Friday, April 1, 2011

The Kurdish people have "clean hands".

My observations on this began on a car ride to the square. Our translator, M. drove us in his Nissan double cab truck. On arriving at the parking lot there was no space, so he just parked blocking the exit of 3 other cars. We looked questionally as he got out of the truck and asked if he was going to leave it there. He said causally, "it's OK, I will leave the key. We looked at him in amazement and he repeated the statement. "Then they can move the truck if they want to get out". We ( from Germany, Czech Republic, US and Canada)  just laughed, imagining what would happen if we did the same thing in our home countries. Even a bicycle needs to be locked in Winnipeg if one does not want it to disappear.



After that day I began to observe similair attitudes in the actions of the people in the square: men walking along the sidewalk with a stack of bills 3 inches high carried openly in their hand; street vendors collecting the money into a container just sitting on their cart, easily acessible to anyone; small shops being closed for the night by putting blankets over the wares.

I asked M. about this. I wondered if this is because of the Muslim faith, or whether it is a Kurdish cultural trait that stealing is not a thing to worry about.
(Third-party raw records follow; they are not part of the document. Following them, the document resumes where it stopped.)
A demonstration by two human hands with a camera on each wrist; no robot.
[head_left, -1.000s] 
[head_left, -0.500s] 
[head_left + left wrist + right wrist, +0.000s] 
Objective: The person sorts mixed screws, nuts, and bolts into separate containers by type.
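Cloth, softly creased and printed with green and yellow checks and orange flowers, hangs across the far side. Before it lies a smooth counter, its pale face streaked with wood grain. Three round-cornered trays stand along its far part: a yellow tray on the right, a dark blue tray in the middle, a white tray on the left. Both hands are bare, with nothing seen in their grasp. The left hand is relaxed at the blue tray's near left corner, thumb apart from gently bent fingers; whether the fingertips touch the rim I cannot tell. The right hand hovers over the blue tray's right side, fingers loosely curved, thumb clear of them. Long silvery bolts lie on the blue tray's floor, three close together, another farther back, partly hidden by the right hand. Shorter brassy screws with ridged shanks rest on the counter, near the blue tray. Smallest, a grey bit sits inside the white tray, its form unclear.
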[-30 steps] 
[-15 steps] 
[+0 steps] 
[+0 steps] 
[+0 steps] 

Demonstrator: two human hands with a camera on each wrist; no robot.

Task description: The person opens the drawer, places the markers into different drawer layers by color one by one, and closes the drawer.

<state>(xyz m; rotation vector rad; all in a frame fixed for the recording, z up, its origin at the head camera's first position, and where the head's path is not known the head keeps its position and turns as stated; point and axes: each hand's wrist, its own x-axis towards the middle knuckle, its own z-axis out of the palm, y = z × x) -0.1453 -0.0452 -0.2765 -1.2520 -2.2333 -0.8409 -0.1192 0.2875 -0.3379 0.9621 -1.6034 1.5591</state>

I oberved that there is poverty here even though the economy is much better than other parts of the middle east. He did assure me that "thieving" does sometimes happen here, but that in general the Kurdish people have "clean hands". The community is very small and close and honour is very important.

I am fully aware that my early impressions and observations may turn out to be totally wrong and of course that it may be foolish to comment on them. But if it changes or if I see things that firm up these observations, I will let you know.